◆ Assignment
Keeping each line intact, print the whole listing.

◆ Raw data
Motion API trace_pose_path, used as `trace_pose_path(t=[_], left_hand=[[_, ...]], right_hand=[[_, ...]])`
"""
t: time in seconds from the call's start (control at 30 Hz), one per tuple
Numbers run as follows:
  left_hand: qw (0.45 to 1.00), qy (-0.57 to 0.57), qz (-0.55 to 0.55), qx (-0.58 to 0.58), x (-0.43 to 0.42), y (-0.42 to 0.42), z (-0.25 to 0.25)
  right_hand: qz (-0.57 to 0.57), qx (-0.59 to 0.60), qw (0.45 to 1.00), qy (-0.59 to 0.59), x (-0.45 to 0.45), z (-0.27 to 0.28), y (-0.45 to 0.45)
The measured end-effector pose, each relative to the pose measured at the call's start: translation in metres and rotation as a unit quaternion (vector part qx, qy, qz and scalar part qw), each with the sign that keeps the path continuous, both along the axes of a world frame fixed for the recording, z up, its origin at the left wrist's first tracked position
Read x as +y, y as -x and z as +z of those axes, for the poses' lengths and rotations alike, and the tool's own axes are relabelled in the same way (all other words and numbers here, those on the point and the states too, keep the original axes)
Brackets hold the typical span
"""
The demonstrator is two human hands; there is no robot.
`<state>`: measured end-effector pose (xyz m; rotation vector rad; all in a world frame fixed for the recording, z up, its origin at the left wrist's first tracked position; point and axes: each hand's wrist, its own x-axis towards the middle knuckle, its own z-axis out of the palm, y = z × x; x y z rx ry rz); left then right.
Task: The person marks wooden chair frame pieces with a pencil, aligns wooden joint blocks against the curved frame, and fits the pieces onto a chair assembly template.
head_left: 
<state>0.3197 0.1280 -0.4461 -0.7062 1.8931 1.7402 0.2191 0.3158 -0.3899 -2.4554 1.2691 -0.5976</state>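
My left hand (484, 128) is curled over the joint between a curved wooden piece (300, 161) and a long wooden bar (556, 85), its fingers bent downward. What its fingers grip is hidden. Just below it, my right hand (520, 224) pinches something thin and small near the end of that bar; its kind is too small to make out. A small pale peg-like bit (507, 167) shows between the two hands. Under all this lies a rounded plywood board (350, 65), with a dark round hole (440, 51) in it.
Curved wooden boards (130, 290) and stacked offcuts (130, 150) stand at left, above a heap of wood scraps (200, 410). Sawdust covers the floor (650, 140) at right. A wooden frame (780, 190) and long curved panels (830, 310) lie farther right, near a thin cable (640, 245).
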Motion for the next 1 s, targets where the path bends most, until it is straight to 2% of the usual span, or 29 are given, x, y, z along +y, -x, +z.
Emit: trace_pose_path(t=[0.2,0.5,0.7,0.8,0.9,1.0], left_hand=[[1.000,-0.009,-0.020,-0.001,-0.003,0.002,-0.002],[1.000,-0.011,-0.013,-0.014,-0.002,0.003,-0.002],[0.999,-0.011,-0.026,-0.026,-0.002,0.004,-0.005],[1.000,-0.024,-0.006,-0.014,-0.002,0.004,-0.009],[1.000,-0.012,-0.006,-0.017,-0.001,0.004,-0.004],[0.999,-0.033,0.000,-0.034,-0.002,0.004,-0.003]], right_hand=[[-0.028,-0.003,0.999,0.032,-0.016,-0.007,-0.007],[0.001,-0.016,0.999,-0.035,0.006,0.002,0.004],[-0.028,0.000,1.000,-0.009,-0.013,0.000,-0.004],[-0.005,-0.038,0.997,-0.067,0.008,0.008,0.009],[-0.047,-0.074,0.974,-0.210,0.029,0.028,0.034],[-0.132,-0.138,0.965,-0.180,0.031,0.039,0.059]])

◆ Response box
Motion API trace_pose_path, used as `trace_pose_path(t=[_], left_hand=[[_, ...]], right_hand=[[_, ...]])`
"""
t: time in seconds from the call's start (control at 30 Hz), one per tuple
Numbers run as follows:
  left_hand: qw (0.45 to 1.00), qy (-0.57 to 0.57), qz (-0.55 to 0.55), qx (-0.58 to 0.58), x (-0.43 to 0.42), y (-0.42 to 0.42), z (-0.25 to 0.25)
  right_hand: qz (-0.57 to 0.57), qx (-0.59 to 0.60), qw (0.45 to 1.00), qy (-0.59 to 0.59), x (-0.45 to 0.45), z (-0.27 to 0.28), y (-0.45 to 0.45)
The measured end-effector pose, each relative to the pose measured at the call's start: translation in metres and rotation as a unit quaternion (vector part qx, qy, qz and scalar part qw), each with the sign that keeps the path continuous, both along the axes of a world frame fixed for the recording, z up, its origin at the left wrist's first tracked position
Read x as +y, y as -x and z as +z of those axes, for the poses' lengths and rotations alike, and the tool's own axes are relabelled in the same way (all other words and numbers here, those on the point and the states too, keep the original axes)
Brackets hold the typical span
"""
The demonstrator is two human hands; there is no robot.
`<state>`: measured end-effector pose (xyz m; rotation vector rad; all in a world frame fixed for the recording, z up, its origin at the left wrist's first tracked position; point and axes: each hand's wrist, its own x-axis towards the middle knuckle, its own z-axis out of the palm, y = z × x; x y z rx ry rz); left then right.
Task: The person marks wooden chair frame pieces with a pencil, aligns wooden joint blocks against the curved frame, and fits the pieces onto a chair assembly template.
head_left: 
<state>0.3197 0.1280 -0.4461 -0.7062 1.8931 1.7402 0.2191 0.3158 -0.3899 -2.4554 1.2691 -0.5976</state>
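My left hand (484, 128) is curled over the joint between a curved wooden piece (300, 161) and a long wooden bar (556, 85), its fingers bent downward. What its fingers grip is hidden. Just below it, my right hand (520, 224) pinches something thin and small near the end of that bar; its kind is too small to make out. A small pale peg-like bit (507, 167) shows between the two hands. Under all this lies a rounded plywood board (350, 65), with a dark round hole (440, 51) in it.
Curved wooden boards (130, 290) and stacked offcuts (130, 150) stand at left, above a heap of wood scraps (200, 410). Sawdust covers the floor (650, 140) at right. A wooden frame (780, 190) and long curved panels (830, 310) lie farther right, near a thin cable (640, 245).
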Motion for the next 1 s, targets where the path bends most, until it is straight to 2% of the usual span, or 29 are given, x, y, z along +y, -x, +z.
Emit: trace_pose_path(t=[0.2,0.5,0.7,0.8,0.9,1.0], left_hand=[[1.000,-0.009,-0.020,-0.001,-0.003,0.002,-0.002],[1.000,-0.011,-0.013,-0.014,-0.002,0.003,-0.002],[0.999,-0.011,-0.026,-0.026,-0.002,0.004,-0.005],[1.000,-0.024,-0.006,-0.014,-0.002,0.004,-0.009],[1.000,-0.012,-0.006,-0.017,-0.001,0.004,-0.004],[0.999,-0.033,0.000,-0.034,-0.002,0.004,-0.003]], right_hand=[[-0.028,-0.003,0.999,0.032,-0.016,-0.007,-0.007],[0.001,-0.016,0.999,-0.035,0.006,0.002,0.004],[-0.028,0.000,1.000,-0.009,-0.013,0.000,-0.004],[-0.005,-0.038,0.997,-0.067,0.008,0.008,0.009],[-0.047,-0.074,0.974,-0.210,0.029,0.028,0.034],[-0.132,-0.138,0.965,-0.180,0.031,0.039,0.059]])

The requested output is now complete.